Another thing is that if it is, numbers pulled out of my ass, 5 times as infectious and only causes half the hospitalizations, that is still over double the hospitalizations then current.
Re:Somebody's lying. (Score:4, Insightful)
The "missing part of the story" is a lesson in statistical biases (like much of this pandemic has been, esp. base-rate bias and Simpson's paradox).
In the case of the origin of this "Omicron Is Mild" story:
1) Selection Bias - Age: This wave started out with a much younger age group. Younger people have significantly lower inherent risk and better prognoses.
2) Selection Bias - Past Infection: A significantly higher percentage of people have been infected in this wave than were during the last wave. This implies reduced hospitalization and better prognoses.
3) Selection Bias - Vaccination: Same as above.
4) Immortal Time Bias - Imagine that you have two people hospitalized:
A) Good case: person will recover quickly and be discharged
B) Bad case: person will steadily worsen, end up in ICU, end up on a ventilator, and eventually die
The study is conducted a week later. What does it see? (A) has been discharged, and contributes to a "milder" presentation. (B) has neither died nor been discharged, and is rejected from consideration. (B) can't have died because not enough time has passed for them to die; they are effectively an immortal from the perspective of the study.
The faster the growth rate, the greater the amount that this bias skews results. To compensate for this, you either have to only consider cases that have been given enough time to die, or to estimate what percentage of unresolved cases will result in discharge vs. death.

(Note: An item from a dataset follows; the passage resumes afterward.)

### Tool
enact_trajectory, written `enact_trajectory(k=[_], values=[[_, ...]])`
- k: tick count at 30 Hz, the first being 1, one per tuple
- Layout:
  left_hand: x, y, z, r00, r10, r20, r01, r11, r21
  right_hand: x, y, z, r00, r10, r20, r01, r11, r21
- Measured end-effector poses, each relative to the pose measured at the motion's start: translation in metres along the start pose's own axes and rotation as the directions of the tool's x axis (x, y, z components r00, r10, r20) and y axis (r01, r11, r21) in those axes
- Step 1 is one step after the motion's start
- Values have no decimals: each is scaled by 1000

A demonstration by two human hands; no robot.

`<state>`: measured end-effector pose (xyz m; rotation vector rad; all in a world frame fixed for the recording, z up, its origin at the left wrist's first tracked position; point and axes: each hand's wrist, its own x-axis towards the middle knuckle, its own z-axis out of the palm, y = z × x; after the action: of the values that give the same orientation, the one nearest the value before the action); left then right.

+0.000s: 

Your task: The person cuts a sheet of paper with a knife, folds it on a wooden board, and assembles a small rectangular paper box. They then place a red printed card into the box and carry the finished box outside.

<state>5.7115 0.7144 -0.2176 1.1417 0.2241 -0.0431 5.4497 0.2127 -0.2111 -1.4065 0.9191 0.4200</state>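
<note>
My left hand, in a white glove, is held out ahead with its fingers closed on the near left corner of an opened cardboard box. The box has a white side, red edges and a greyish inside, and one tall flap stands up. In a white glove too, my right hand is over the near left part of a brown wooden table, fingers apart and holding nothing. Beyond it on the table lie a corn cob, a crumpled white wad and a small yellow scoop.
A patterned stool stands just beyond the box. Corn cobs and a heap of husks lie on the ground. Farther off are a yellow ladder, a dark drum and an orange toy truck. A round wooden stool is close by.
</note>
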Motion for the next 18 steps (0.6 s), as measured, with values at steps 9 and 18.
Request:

None of the above were accounted for in the South African reports. Nor did there seem to be any interest in doing so - officials would usually refer to these results, and then sentences later use them as a reason to rail against the travel bans.
A couple other biases to consider:
1) Makes strains look more severe than they are: increased testing, esp. of patients that are already hospitalized. Contrarily, also making things look less severe: overloaded testing systems, so fewer cases (only the more severe ones) found
2) Makes strains look less severe than they are: early in waves, hospitals aren't as overloaded, and a patient's prognosis is better; the faster that case growth occurs, the more this amplifies the impact. Also, treatments available have improved over time.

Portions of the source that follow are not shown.